Pergunto-me como seria para a sociedade brasileira se houvessem formas mais criativas e sistemáticas de lhes fazer refletir sobre, entre outras tantas questões, o paradeiro dos desaparecidos durante a ditadura? Imagine que houvesse entre nós iniciativa parecida às Stolpersteine onde pudéssemos conhecer o nome e o lugar onde os Amarildos do Gople de 64 foram vistos pela última vez?

Na Alemanha, os mais lúcidos não se atrevem a chamar o ato de Hitler de revolução. Mesmo porque sabe que sofrerá as consequências. É inimaginável assistir em rede nacional alemã uma apologia à ditadura, por exemplo. Suponho que haveria, no mínimo, forte apelo à renúncia do seu interlocutor. E há multas bem salgadas: os alemães não deixam passar barato porque sabem que tipo de instinto estariam alimentando caso fingissem que nada viram, nada ouviram... mais uma vez. 

Mas o que diabos isso tem a ver com o Brasil?

O que isso diz sobre a gente?

O óbvio: que nos falta memória. Ou melhor: meios eficazes de lidar com a constante perda de memória. Porque sofrer de memória, todos sofrem. Os Estados Unidos não parecem ter muita consciência da sua dívida histórica com os negros do seu país e só recentemente a Alemanha reconheceu a sua parte no genocídio na Namíbia (com certas resistência e ressalvas, claro)... a diferença é como cada um enfrenta seus monstros. Ou será que não deveríamos ter vergonha da atuação do Brasil na guerra com o Paraguai? O episódio está lá, contado nos livros, mas de forma tão superficial que não mostra como quase varremos um país do mapa. Tampouco trata com a devida honestidade o ainda corrente genocídio indígena ou como a escravidão explica o genocídio da população jovem e negra das favelas brasileiras.

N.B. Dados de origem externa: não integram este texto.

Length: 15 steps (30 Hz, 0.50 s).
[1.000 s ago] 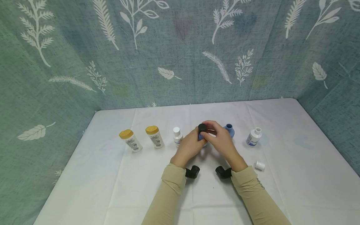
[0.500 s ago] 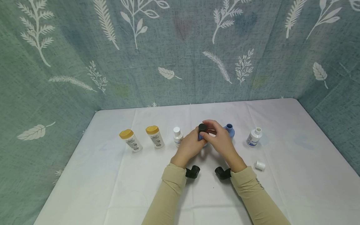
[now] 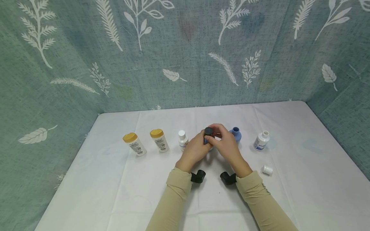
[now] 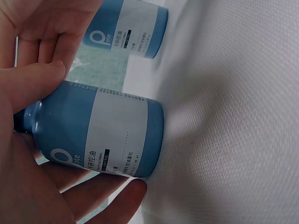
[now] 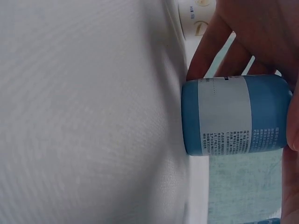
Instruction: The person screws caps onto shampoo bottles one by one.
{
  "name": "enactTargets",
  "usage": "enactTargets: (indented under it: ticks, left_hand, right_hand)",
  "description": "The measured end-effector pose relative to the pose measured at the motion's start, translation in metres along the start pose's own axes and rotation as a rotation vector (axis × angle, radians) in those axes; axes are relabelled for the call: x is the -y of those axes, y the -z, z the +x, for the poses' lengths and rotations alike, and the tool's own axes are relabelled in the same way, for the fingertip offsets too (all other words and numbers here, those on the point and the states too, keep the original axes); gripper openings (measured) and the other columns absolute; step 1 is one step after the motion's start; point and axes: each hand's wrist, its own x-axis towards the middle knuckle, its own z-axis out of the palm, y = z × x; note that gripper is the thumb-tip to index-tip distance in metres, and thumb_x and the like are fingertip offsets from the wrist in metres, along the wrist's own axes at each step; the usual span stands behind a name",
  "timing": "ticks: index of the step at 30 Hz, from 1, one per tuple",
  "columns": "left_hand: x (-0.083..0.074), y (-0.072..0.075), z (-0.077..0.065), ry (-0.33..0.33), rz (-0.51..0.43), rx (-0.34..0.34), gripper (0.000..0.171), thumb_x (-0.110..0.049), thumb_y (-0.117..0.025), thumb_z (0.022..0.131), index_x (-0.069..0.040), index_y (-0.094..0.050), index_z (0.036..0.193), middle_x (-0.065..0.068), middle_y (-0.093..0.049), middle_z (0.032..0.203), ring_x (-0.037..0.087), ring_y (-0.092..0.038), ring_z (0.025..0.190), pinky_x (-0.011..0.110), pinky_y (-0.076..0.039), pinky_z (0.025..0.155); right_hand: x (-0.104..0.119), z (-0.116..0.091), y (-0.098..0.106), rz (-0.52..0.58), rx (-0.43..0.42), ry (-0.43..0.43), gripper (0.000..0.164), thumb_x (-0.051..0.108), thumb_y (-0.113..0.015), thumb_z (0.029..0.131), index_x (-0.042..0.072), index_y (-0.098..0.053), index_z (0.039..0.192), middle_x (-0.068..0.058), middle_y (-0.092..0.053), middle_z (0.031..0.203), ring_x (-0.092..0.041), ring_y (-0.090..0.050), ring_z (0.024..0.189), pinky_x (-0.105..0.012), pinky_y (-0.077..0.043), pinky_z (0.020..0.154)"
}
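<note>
A blue bottle point(image 4: 70, 121) with a pale grey label stands upright on the white-covered table. My left hand point(image 3: 194, 150) grips it around the body and shoulder, fingers wrapped along its side in the left wrist view. Over its top, my right hand point(image 3: 226, 144) pinches the black cap point(image 3: 208, 131) between thumb and fingers. The cap sits at the bottle's neck; the neck is mostly hidden by the fingers. Just right of the hands stands a second blue bottle point(image 3: 235, 135) with its mouth uncovered.
Farther right are an uncapped white bottle point(image 3: 261, 140) and a loose white cap point(image 3: 267, 170) lying on its side. To the left stand a white bottle with a white cap point(image 3: 182, 134) and two white bottles with yellow caps point(image 3: 135, 144). Patterned cloth point(image 3: 185, 83) hangs behind the table.
My right wrist and sleeve have drifted slightly left, with the fingers still at the black cap. The left hand and the standing bottles keep their places.
</note>
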Motion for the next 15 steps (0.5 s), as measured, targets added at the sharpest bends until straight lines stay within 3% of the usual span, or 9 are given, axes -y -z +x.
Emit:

Aliás, em resposta a esta matéria da BBC, é evidente que o Brasil precisa mudar o modo como lida com a memória da escravidão. Está certo que a Unesco aceitou a candidatura do Cais do Valongo a Patrimônio da Humanidade (leia notícia aqui), mas isso é o suficiente? É neste mesmo local onde se encontra o Museu do Amanhã,  aliás, nome bastante simbólico: olhar para o futuro, não para o passado.  Em outras palavras, lentamente dissipar de nossa memória que o Valongo foi o maior porto de entrada de escravos de todo o continente americano enquanto se suplanta no lugar um edifício muito, mas muito bonito que guia nosso olhar para outra direção... Ora, mas uma das facetas da beleza não é justamente nos distrair e desviar a atenção do que nos seria teoricamente mais importante? Por enquanto, essa parte da história fica à espera de ser devidamente resgatada, como os escravos de Tromelin.